Hematopoietic differentiation
Day 0:
To initiate differentiation, prepare a single-cell suspension of iPSCs expanded for 6–7 days on iMatrix-511 in StemFit AK03N using 0.5× TryPLE select
Resuspend a total of 3–6×105 cells in StemFit AK03N supplemented with 10 µM Y-27632 and 10 µM CHIR99021 and seed them in a well of 6-well ultra-low attachment plates
Day 1:
Harvest the EBs, settle them down to the bottom of the tube, remove the supernatant, and resuspend them in 2 ml StemPro-34 supplemented with 10 ng/ml penicillin/streptomycin, 2 mM Glutamax, 50 µg/ml ascorbic acid, 4×10−4 M monothioglycerol and 1× Insulin-Transferrin-Selenium solution (referred to as EB basal medium), 50 ng/ml BMP-4, 50 ng/ml rhVEGF, and 50 ng/ml bFGF per well.
Day 2:
Add 6 µM SB431542 to each well.
Day 4:
Harvest the differentiating EBs as described in day 1 and resuspend them in 2 ml EB basal medium supplemented with 50 ng/ml rhVEGF, 50 ng/ml rhbFGF and 50 ng/ml rhSCF per well.
Day 7:
Harvest the differentiating EBs and resuspend them in 2 ml EB basal medium supplemented with 50 µg/ml rhVEGF, 50 ng/ml rhbFGF, 50 ng/ml rhSCF, 30 ng/ml rhTPO, and 10 ng/ml FLT3L per well.
From days 9-14:
Harvest the differentiating cultures and replace the spent medium with fresh day 7 medium for every 2–3 days.

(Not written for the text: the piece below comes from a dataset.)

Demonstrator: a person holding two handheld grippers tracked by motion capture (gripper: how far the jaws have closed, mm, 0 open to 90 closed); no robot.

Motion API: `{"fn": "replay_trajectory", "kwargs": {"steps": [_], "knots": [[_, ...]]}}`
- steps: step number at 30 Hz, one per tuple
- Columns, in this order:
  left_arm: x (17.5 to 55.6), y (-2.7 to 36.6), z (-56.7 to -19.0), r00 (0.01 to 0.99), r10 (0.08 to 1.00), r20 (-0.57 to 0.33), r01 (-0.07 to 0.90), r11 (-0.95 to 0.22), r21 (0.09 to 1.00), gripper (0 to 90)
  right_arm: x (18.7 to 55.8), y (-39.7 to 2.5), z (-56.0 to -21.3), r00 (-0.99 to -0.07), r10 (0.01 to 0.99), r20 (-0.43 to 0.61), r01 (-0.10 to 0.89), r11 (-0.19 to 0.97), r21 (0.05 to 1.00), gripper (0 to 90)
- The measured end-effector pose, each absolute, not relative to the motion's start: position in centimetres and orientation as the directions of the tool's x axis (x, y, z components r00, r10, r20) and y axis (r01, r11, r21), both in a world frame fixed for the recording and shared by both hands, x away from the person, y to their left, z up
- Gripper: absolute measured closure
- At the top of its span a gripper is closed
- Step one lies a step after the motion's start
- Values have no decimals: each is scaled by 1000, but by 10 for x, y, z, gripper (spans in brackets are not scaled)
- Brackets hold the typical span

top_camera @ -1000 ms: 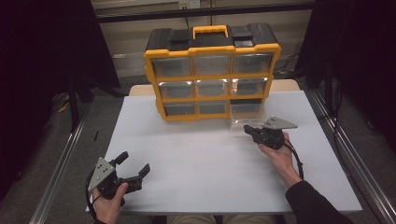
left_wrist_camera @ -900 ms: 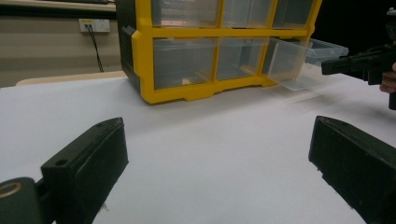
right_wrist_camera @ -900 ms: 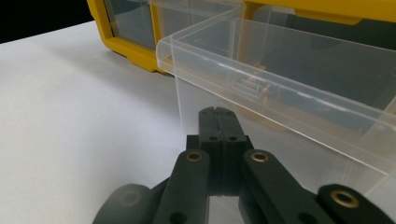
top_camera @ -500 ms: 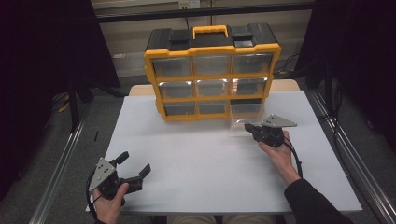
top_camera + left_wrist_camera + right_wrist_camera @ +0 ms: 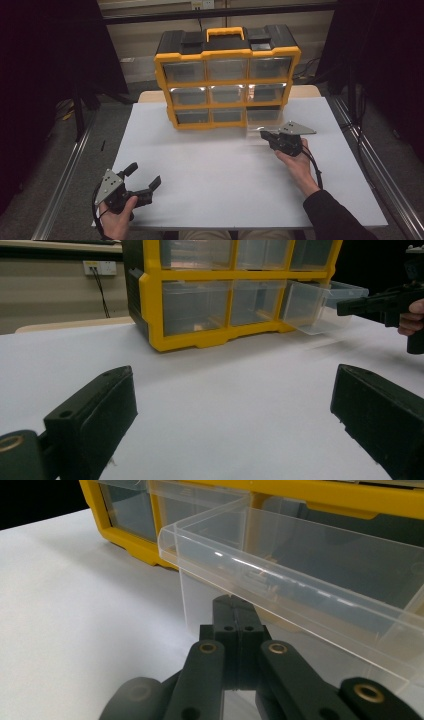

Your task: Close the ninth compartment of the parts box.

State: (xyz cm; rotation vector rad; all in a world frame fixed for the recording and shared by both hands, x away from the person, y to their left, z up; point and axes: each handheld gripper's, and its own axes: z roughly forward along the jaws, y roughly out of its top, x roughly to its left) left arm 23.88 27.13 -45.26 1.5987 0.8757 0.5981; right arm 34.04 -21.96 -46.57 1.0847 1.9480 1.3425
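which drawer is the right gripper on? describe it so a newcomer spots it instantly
Start at the yellow-and-black organizer standing at the far edge of the white table. Go to its bottom row of clear drawers, right end as the high view shows it. That drawer is the only one pulled out of the frame, and the right gripper is shut on its front lip.

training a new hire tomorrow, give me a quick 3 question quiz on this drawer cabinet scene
1. True or false: the right tongs are closed on the front wall of the clear drawer.
2. Which drawer of the yellow cabinet is pulled out? A) top left B) middle centre C) bottom right
3. Fill in: the left tongs rest near the front left of the white table with their jaws ____.

Key
1. True
2. C
3. open
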Motion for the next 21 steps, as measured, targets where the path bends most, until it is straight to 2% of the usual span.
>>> {"fn": "replay_trajectory", "kwargs": {"steps": [21], "knots": [[239, 270, -452, 595, 798, -92, 223, -54, 973, 43, 349, -217, -465, -512, 858, 31, 313, 152, 938, 900]]}}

Cultures should be maintained in a 5% CO2/5% O2/90% N2 environment for the first 7 days and in a 5% CO2 environment from day 7.
T-cell differentiation
Days 13, 20, 27:
Dilute rhDL4/Fc chimera protein solution (10 µg/ml) with an equal volume of Retronectin (10 µg/m) and add 150 µl of the solution to each well of 48-well plates.

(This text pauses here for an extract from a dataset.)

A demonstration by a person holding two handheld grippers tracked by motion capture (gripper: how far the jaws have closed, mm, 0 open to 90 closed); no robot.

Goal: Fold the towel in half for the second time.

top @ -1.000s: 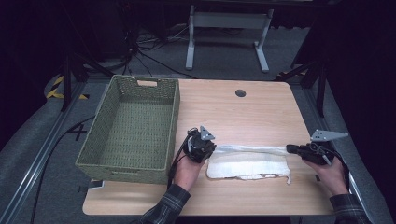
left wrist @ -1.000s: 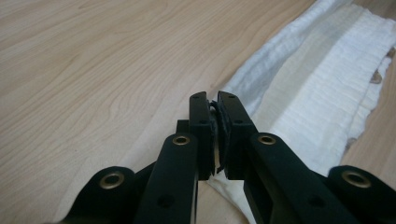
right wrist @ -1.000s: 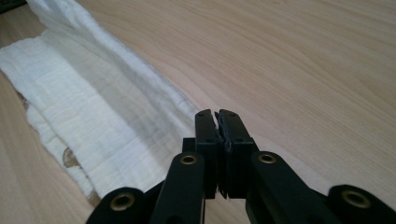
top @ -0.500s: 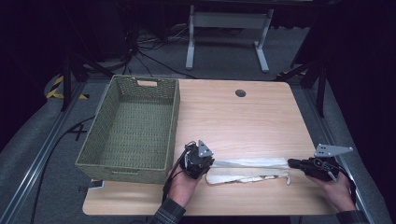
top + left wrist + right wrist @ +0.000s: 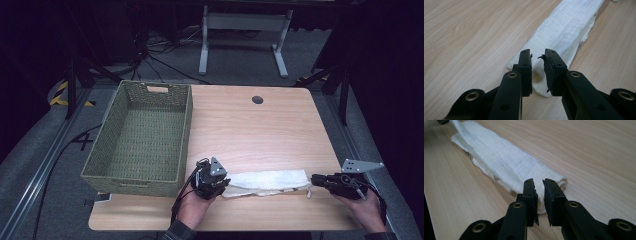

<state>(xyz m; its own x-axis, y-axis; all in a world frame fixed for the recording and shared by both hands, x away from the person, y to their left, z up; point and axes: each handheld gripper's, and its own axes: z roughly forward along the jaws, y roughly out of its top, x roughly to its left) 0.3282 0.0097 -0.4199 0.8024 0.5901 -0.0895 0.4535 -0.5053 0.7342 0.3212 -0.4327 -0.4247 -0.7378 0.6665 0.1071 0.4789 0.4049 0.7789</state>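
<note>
A long folded white cloth lies flat on the wooden table, near its front edge. My left gripper is at the cloth's left end. In the left gripper view its jaws stand slightly apart over the end of the cloth. My right gripper is at the cloth's right end. In the right gripper view that gripper shows a narrow gap, with the cloth resting on the table behind it. Both look open, nothing pinched.
A green woven basket sits empty on the table's left side, close to my left gripper. A dark cable hole marks the far middle of the table. A grey metal stand and cables lie on the floor beyond.
Both grippers came toward the front edge and lowered the stretched cloth onto the table. It now lies as one flat narrow strip, and the jaws have parted.
</note>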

Incubate the plate overnight at 4 °C. Remove the coating solution just before adding T-cell differentiation medium.
Day 14:
For iHPC seeding, harvest day 14 EBs and dissociated them into single cell by TryPLE Select treatment, followed by passing through a 21-G needle 7 times. FACS-sort a total of 2000 CD235a−/CD14−/CD34+/CD43+ cells into wells of a DL4-coated plate having T-cell differentiation medium composed of αMEM (Thermo Fisher Scientific) supplemented with 15% FBS (Corning), 100× ITS-G (1×), 55 µM 2-Mercaptoethanol, 50 µg/ml ascorbic acid, 2 mM Glutamax, 50 ng/ml rhSCF, 100 ng/ml rhTPO, 50 ng/ml rhIL-7, 50 ng/ml FLT3L, 30 nM rhSDF-1α (PeproTech), and 15 µM SB203580.
Days 15, 17, 19:
Change a major portion of the medium (80%) every other day.
Day 21:
Transfer the differentiating cells to a new DL4-coated plate
Days 23, 25, 27:
Change a major portion of the medium (80%) every other day.
Day 28:
Transfer a total of 1–2×105 cells/well to a new DL4-coated plate.
Days 30, 32, 34:
Change a major portion of the medium (80%) every other day.
T cell maturation
Day 35:
Stimulate the DL4 cells with a monoclonal antibody to CD3 at the concentration of 500 ng/ml in maturation medium composed of αMEM, 15% FBS, 100× ITS-G (1×), 50 µg/ml ascorbic acid, 100× PSG (1×, Sigma), 10 ng/ml rhIL-7, 10 ng/ml rhIL-2, and 10 nM dexamethasone. Seed 5x105 cells/well of 48-well plate with 1 ml of the maturation medium.
Day 38:
Collect the cells and resuspend them in maturation medium without OKT3 and incubate for 4 days.
T-cell proliferation
Day 41:
On the day before T-cell activation, coat 48-well plates with CD3/Retronectin solution composed of 3.0 µg/ml anti-human CD3 and 150 µg/ml Retronectin at 4 °C overnight.
Day 42:
Resuspend a total of 4×105 iT-cells/ml in T-cell activation medium composed of αMEM supplemented with 15% FBS, 100× ITS-G (1×), 50 µg/ml ascorbic acid, 10 ng/ml rhIL-7, 10 ng/ml rhIL-15, 20 ng/ml rhIL-21, 50 ng/ml rhIL-12, 50 ng/ml rhIL-18, 50 ng/ml rhTL-1A, and 10 µM Z-VAD. Seed the cell suspension to a well of a 48-well plate.
Day 45:
Collect the cultures and resuspend them in proliferation medium composed of aMEM, 15% FBS, 100× ITS-G (1×), 50 µg/ml ascorbic acid, 10 ng/ml rhIL-7, and 10 ng/ml rhIL-15.
Days 47, 49, 51, 53, 55
Change approximately 80% spent medium every 2–3 days, with re-culturing to new wells or larger-culture vessels as needed.